Dartmouth Removes All Red Flags, Making Frat Boys Datable

Some kindly young gentleman enjoy themselves in front of EKT, bearing the red flag of the Sultanate of Muscat and Oman (presumably an embassy).

Gentlemen from a variety of Greek houses became incredibly datable Friday night after Dartmouth Residential Operations removed all red flags from their personalities.

“I don’t know what it is,” said Margo Robinson ‘24, “but something about campus culture just seemed to change overnight!”

Alerted to the flagrant display of character flaws in violation of the Student Handbook’s so-called “Don’t be a Dick Clause,” SNS officers rushed in overnight to take down all red flags without warning. In some cases, they left nothing but a note reading “remove flags.”

On Saturday, Dartmouth women noticed the sudden disappearance of backwards baseball caps, unwashed t-shirts, and unshaved stubble.

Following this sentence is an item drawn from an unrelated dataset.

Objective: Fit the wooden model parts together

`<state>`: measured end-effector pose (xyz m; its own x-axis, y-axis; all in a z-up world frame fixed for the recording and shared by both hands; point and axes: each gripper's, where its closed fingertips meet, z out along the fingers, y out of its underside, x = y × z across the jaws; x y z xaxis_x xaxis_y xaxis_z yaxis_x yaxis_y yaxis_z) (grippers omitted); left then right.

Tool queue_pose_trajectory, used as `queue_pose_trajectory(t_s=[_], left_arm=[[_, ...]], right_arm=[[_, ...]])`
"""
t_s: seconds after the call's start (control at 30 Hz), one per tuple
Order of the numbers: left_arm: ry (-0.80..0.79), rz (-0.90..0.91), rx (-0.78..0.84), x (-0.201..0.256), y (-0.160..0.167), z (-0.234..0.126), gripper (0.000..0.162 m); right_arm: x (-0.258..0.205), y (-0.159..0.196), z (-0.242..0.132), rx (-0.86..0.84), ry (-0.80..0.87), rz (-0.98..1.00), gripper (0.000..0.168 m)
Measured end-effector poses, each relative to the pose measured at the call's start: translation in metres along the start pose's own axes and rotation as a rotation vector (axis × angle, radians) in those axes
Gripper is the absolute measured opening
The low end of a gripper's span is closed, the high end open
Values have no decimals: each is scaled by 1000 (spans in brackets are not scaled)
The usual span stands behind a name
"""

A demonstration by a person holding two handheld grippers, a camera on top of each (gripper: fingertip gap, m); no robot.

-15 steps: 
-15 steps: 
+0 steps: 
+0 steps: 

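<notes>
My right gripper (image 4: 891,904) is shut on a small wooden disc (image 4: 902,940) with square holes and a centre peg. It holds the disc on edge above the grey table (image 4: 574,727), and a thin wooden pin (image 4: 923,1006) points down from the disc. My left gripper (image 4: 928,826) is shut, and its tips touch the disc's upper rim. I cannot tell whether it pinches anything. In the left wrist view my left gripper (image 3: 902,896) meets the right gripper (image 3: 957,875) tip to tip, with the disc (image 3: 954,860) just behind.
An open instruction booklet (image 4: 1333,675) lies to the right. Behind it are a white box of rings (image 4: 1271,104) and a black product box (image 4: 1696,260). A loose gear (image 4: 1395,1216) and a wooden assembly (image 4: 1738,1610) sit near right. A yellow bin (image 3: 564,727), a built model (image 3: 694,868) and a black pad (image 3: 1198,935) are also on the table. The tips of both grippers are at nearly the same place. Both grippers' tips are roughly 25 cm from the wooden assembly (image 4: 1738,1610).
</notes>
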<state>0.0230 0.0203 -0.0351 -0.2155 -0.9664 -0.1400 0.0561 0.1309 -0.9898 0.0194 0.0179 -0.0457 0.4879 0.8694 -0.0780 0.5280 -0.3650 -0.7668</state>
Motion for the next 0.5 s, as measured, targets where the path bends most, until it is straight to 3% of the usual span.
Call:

Men at Foco even stopped drinking plain milk and pulpy orange juice.

Also noticeable was the uptick in compliments and tips to service workers, boosting the Upper Valley’s economy and general self-esteem nearly 15%. Single women were astonished as they found men honest, emotionally vulnerable and ready for committed relationships, and women in relationships found their boyfriends suddenly fixed.

“My boyfriend stopped playing lacrosse!” cried Brigid Carlson ‘26.

The move has drawn resistance from students who believe that freedom of douchebaggery should be allowed as written in the Constitution. They state that Dartmouth’s sudden action comes abruptly after years of inaction regarding Dartmouth men’s clear red flags, and this policy simply covers up deeply held neuroses.

“A frat boy is a frat boy, whether he waves it in everyone’s face or not. Dartmouth’s silencing changes nothing,” stated Charlene Timmons ‘25.

Other critics stated that any such sudden change, whether helpful for campus culture or not, should not occur without students’ knowledge or consent. The Student Handbook must be enforced transparently in its entirety, they believe, or not at all.

At press time, Safety and Security was unavailable for comment, busy taking people’s baby teeth and slipping dollar bills under their pillows.